Es ist eine Liebesaffäre –
mit einer Ästhetik, einem Klang, einem Verfahren, kurz: einer eigenen musikalischen Sprache.

Lange Jahre auf der Straße und im Studio haben Velvetone nicht nur als Musiker reifen lassen, sondern ihnen auch ein sehr klares Bewusstsein von dem vermittelt, was sie tun!
Das haben alte Helden wie Wanda Jackson, Willy de Ville, Brian Setzer oder auch Die Ärzte erkannt, die Velvetone zur Zusammenarbeit einluden.

Velvetone gehören zu den versiertesten Bands, wenn es darum geht, sich tief in die schmutzigen Wurzeln der Rockmusik zu vertiefen und ihnen ihre verborgenen Facetten abzuringen.
Gebettet in einen Sound, wie er sonst vielleicht nur Calexico oder Los Lobos gelingt, ähnlich eklektisch, stehen traumwandlerische Originale und erlesene Fremdkompositionen, gekrönt vom Schmelz der Stimme Ray DeVaryos.

Velvetone verwalten nicht nur das Erbe des Rock, sondern entwickeln stilsicher weiter, was sie leidenschaftlich lieben: Country, Cajun, Rhythm’n’Blues und deren gemeinsames Kind, Rock’n’Roll.
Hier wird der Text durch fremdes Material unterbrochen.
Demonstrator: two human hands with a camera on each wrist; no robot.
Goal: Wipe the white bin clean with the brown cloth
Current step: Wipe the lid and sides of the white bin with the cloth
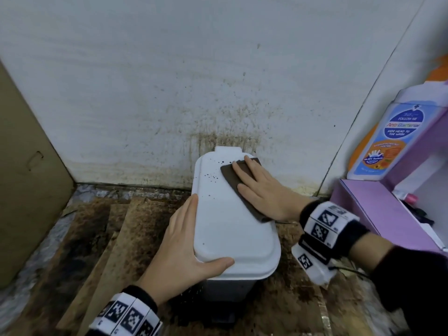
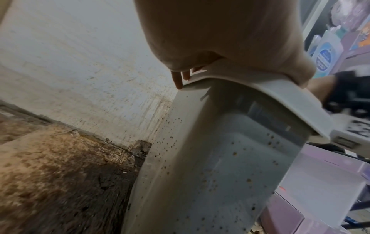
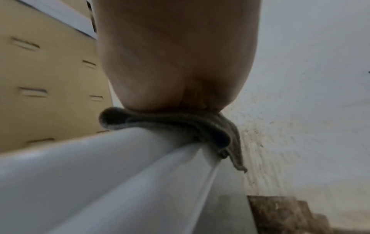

Auf der Bühne sind Velvetone erst recht in ihrem Element:
Hier entfaltet sich Ray DeVaryos Charisma, generiert das vollendete Zusammenspiel explosive Konzertabende.
Hier entsteht die geheimnisvolle, dunkle Kraft, die der archaische, aber zeitlose Roots Rock von Velvetone verströmt.

Andreas Schnell, Oktober 2008

Vorspiel:

Die Platten von Robert Gordon mit Link Wray und Chris Spedding aus den 70ern gaben den Anstoß zur Gründung von Velvetone.
The Paladins, Calexico und Friends of Dean Martinez waren frische Inspiration.

Es war schnell klar, was wir wollten: nur das spielen was wir wirklich mögen.